■ WHAT YOU HAVE TO DO
Repeat the listing below exactly from the line with "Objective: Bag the" through its last line. Skip every picture.

* * *

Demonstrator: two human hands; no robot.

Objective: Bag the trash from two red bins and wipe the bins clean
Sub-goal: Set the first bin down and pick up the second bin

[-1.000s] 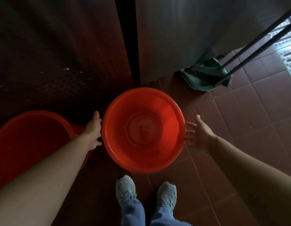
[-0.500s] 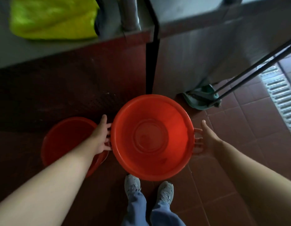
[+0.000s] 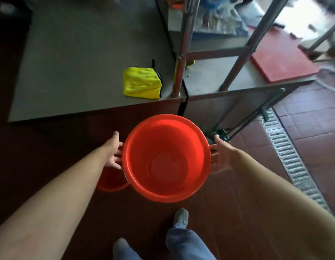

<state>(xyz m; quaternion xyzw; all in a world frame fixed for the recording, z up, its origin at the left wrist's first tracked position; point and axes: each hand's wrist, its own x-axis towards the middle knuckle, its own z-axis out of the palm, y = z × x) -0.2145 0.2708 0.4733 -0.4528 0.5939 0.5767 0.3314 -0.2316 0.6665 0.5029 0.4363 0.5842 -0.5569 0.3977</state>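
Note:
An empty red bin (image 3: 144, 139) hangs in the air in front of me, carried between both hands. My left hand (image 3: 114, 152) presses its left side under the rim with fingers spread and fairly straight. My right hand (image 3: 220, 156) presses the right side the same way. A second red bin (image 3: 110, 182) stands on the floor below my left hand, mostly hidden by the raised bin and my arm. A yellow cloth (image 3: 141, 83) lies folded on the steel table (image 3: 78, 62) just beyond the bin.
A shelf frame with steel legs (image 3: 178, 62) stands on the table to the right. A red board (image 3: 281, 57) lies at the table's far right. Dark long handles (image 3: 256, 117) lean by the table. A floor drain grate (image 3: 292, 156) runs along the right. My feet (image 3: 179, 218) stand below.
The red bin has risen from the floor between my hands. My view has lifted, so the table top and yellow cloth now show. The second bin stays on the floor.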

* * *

■ REPLY TO THE EXERCISE
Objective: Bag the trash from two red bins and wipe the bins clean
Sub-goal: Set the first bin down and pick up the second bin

[-1.000s] 
[-0.500s] 
[+0.000s] 

<state>(xyz m; quaternion xyzw; all in a world frame fixed for the recording, z up, its origin at the left wrist's first tracked position; point and axes: each hand's wrist, its own x-axis towards the middle knuckle, its own z-axis out of the palm, y = z × x) -0.2145 0.2708 0.4733 -0.4528 0.5939 0.5767 0.3314 -0.2316 0.6665 0.5029 0.4363 0.5842 -0.5569 0.3977</state>
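Note:
An empty red bin (image 3: 144, 139) hangs in the air in front of me, carried between both hands. My left hand (image 3: 114, 152) presses its left side under the rim with fingers spread and fairly straight. My right hand (image 3: 220, 156) presses the right side the same way. A second red bin (image 3: 110, 182) stands on the floor below my left hand, mostly hidden by the raised bin and my arm. A yellow cloth (image 3: 141, 83) lies folded on the steel table (image 3: 78, 62) just beyond the bin.
A shelf frame with steel legs (image 3: 178, 62) stands on the table to the right. A red board (image 3: 281, 57) lies at the table's far right. Dark long handles (image 3: 256, 117) lean by the table. A floor drain grate (image 3: 292, 156) runs along the right. My feet (image 3: 179, 218) stand below.
The red bin has risen from the floor between my hands. My view has lifted, so the table top and yellow cloth now show. The second bin stays on the floor.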

Nothing remains open in this exercise.